Laurie Hendren, McGill University
Being a cancer patient is a complex, frustrating, scary and intimidating experience, especially for those with complex or prolonged treatments. One way of dealing with cancer is to determine what can be done to improve the patient experience, and to work with a great team from within the health care system in order to make those improvements happen. This talk is about Hendren’s experience as a cancer patient, and the work she has done in creating Opal, a patient-centered app that supports automated and personalized data, notifications, appointment schedule, patient-reported outcome questionnaires, just-in-time educational material, and much more.

"Software Is Eating the World, but ML Is Going to Eat Software"
Joe Pamer, Facebook
“Democratizing ML” is a hot topic these days—particularly in industry. Unfortunately, while machine learning has the potential to fundamentally improve how software is constructed, opportunities to leverage machine learning to improve more conventional developer tools (languages, compilers, and integrated development environments (IDE’s) for example) have largely gone untapped. Pamer’s talk will detail the work of his team to improve developer efficiency and resource utilization at Facebook. Pamer will discuss an initiative to update the Hack programming language to support probabilistic programming techniques, as well as an effort to develop a new suite of AI-driven developer tools. He will discuss the lessons his team has learned along the way, as well as future opportunities they see to optimize or auto-tune other common pieces of developer architecture.

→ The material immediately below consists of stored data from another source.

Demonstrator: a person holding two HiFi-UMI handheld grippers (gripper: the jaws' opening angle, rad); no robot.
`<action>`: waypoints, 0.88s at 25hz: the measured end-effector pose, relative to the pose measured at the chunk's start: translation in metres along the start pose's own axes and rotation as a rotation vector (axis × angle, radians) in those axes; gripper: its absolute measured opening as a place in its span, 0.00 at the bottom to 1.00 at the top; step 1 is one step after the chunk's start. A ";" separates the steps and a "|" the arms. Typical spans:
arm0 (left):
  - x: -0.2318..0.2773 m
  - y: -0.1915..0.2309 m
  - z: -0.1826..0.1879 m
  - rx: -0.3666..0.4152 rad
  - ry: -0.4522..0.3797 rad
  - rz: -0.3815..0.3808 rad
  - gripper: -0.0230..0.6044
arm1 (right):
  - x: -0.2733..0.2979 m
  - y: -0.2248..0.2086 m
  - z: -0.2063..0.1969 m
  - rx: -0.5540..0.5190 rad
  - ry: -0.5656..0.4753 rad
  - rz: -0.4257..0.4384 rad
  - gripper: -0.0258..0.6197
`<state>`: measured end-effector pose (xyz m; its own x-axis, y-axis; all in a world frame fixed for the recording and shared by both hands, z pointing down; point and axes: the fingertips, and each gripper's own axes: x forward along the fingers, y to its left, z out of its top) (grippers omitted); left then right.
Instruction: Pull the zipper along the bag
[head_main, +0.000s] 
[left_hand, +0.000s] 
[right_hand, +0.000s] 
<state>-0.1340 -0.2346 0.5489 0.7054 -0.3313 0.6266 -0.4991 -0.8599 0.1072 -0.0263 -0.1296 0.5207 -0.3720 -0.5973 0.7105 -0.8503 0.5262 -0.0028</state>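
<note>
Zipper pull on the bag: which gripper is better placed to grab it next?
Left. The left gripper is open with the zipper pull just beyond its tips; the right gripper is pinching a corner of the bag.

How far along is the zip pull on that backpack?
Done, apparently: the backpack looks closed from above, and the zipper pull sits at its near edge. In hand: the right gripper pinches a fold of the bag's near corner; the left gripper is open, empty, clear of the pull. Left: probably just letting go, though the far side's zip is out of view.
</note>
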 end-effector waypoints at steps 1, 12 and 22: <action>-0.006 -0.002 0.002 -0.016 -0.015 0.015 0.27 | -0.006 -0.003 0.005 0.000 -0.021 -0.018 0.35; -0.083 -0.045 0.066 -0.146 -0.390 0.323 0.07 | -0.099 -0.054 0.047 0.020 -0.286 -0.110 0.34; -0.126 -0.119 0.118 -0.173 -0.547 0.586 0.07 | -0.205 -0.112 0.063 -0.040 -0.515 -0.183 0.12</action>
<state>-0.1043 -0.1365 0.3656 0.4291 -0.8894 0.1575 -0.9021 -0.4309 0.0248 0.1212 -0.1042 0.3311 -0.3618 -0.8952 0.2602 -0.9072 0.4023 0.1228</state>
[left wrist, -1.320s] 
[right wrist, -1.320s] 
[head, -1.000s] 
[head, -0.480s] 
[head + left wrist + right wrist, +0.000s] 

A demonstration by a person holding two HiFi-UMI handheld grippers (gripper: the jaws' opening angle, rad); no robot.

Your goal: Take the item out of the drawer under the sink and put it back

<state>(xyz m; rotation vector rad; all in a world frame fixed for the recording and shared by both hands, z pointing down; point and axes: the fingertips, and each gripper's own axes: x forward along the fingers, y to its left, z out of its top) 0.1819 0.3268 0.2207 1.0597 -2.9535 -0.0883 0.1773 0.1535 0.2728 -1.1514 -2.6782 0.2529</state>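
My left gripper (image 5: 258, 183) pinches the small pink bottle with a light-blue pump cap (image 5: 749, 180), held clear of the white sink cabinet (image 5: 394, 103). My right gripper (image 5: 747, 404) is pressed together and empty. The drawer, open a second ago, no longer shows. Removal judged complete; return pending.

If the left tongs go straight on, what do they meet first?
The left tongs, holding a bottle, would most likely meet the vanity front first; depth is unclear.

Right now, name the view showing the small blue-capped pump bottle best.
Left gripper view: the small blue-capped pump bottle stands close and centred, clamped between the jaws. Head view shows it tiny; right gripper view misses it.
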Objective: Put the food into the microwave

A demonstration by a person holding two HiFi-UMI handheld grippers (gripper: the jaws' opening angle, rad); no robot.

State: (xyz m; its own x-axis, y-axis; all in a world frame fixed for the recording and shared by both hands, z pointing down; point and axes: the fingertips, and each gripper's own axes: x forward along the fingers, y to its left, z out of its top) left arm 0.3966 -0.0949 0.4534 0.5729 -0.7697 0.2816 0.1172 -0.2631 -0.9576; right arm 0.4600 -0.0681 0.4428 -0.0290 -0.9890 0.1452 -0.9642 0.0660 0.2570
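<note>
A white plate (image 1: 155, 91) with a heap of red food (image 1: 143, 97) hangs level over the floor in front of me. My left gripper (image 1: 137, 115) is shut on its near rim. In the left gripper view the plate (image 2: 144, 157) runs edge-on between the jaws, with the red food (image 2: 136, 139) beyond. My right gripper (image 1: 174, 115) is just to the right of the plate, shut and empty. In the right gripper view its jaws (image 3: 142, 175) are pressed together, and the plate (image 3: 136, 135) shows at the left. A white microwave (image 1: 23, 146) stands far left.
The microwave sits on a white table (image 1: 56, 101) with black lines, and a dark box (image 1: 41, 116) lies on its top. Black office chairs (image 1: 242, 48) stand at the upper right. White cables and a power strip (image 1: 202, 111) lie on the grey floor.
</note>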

Conference and Workshops Invited Speakers (partial list)

“BEAM: A Virtual Machine for Handling Millions of Messages per Second”
Erik Stenman, Aeternity
BEAM, the virtual machine for Erlang, was built by Ericsson to handle internet traffic. Today Erlang is used in many high volume settings like gaming, messaging and financial services. For example, WhatsApp uses Erlang to handle close to 100 billion messages per day. In his talk, Stenman will look at the BEAM in detail to see how it is implemented. He will also look at the motivation behind the Erlang design and how it has affected the virtual machine.

“A New Approach for Software Correctness and Reliability”
Martin Rinard, MIT
In this talk Rinard will consider two very different approaches to solving correctness and security problems, failure-oblivious computing and domain-specific languages. He will discuss how these approaches (as well as others) interact with the cognitive limitations and available technical skills of the human population of software developers that currently must be part of any solution for it to be successful. Rinard will conclude by outlining a new approach that, by deploying automated programming language technology in an appropriately targeted way, may interact more productively with the characteristics of the developer population as a whole.


SIGPLAN is a Special Interest Group of ACM that focuses on Programming Languages. In particular, SIGPLAN explores the design, implementation, theory, and efficient use of programming languages and associated tools. Its members are programming language users, developers, implementers, theoreticians, researchers and educators.

About ACM

ACM, the Association for Computing Machinery, is the world's largest educational and scientific computing society, uniting educators, researchers, and professionals to inspire dialogue, share resources, and address the field's challenges. ACM strengthens the computing profession's collective voice through strong leadership, promotion of the highest standards, and recognition of technical excellence. ACM supports the professional growth of its members by providing opportunities for life-long learning, career development, and professional networking.